Francisco Antunes: É uma ciência relativamente nova e que investiga as características genéticas e moleculares dos agentes infeciosos, mas apesar dos avanços do conhecimento sobre o agente, a sua complexidade não permite, de imediato, ter à disposição meios de prevenção e de tratamento. Tem que ver muito com a inter-relação que se estabelece entre o agente infecioso e o hospedeiro e esta é muito complexa, sendo muitas delas desconhecidas. No entretanto, no caso concreto da COVID-19, devo reconhecer que os avanços têm sido muito rápidos, abrindo horizontes para a descoberta de terapêutica eficaz e de uma vacina.
Faço-lhe uma última pergunta em modo de provocação. Estará a Natureza a dar-nos recados?
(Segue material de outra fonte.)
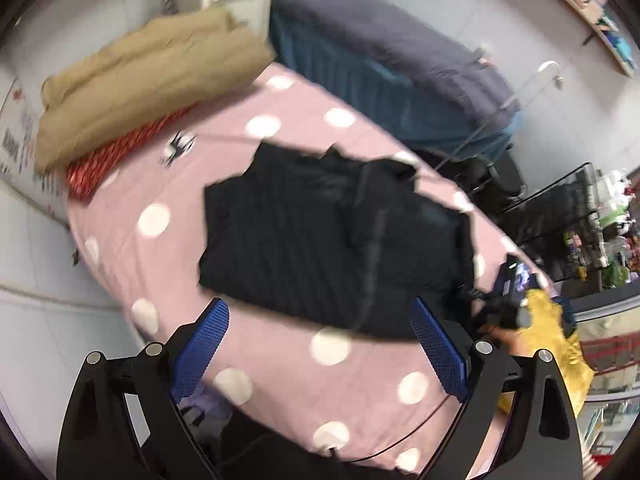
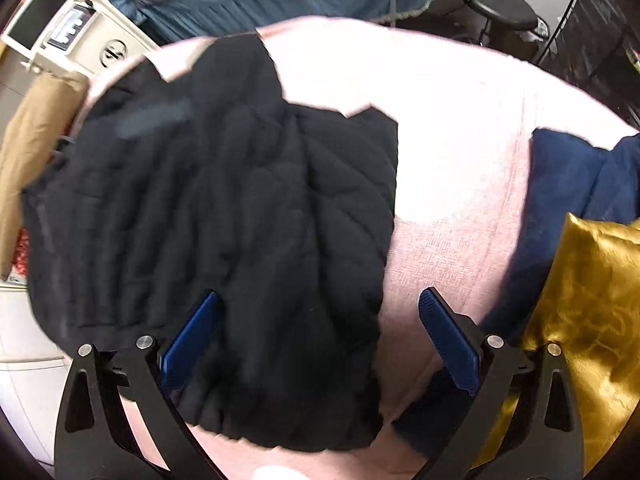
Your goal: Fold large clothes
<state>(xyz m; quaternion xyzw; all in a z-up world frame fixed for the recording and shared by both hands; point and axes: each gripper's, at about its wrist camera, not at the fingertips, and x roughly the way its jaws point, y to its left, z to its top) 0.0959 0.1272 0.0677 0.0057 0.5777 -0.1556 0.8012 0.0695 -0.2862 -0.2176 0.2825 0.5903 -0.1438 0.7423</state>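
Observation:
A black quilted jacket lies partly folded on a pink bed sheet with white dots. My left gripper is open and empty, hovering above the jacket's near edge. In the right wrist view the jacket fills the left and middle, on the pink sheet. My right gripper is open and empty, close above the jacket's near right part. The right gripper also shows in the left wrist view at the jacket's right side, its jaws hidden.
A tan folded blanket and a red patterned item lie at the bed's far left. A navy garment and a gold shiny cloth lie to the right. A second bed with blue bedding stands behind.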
Francisco Antunes: Eu acho que o que se está a passar não é, apenas, um fenómeno natural, o homem tem dado o seu contributo. Neste momento, a população mundial é de 7 biliões de pessoas, com probabilidade de, ainda, neste século ultrapassar os 10 biliões – é um mundo superpovoado e o planeta pode não aguentar este crescimento acelerado. Este crescimento populacional concentra-se nas grandes cidades que não estão preparadas do ponto de vista sanitário e de acesso a água potável, com acréscimo do risco para doenças transmissíveis. Por outro lado, a globalização não é, apenas, a mobilidade das pessoas, mas, também, a circulação de microrganismos e de genes desses microrganismos, de reservatórios e de vetores de agentes infeciosos. Além disto, é cada vez mais frequente, a interação do Homem com a vida selvagem, muito em particular pela desflorestação para ganho de terreno arável para cobrir as necessidades alimentares. Quer um bom exemplo? A varíola foi erradicada quase há 50 anos e no início deste século, em regiões remotas de África, apareceram casos semelhantes aos da “varíola”, com origem em macacos africanos. Estes casos ficaram circunscritos nestas regiões remotas de África, agora imagine se fosse na Europa? O contacto que se estabelece com os reservatórios e vetores de doenças infeciosas é cada vez mais frequente. E alimentar toda esta população? Há toneladas de alimentos que circulam por todo o mundo e esses próprios alimentos podem ser veículo de agentes infeciosos. Por fim há um fator que pode ter grande impacto na emergência das doenças infecciosas e que é o aquecimento global, principalmente, em relação a doenças transmitidas por vetores, como mosquitos e carraças. Como a sobrevivência destes está muito dependente das condições climatéricas, quanto mais quente estiver o mundo, maior o risco de expansão para aqueles vetores que sobrevivem melhor com temperaturas mais elevadas. Estes vetores multiplicam-se cada vez mais e alimentam-se cada vez mais. E de que se alimentam eles? Do sangue dos hospedeiros e, ao mesmo tempo, inoculam, durante a refeição, os agentes de que são portadores.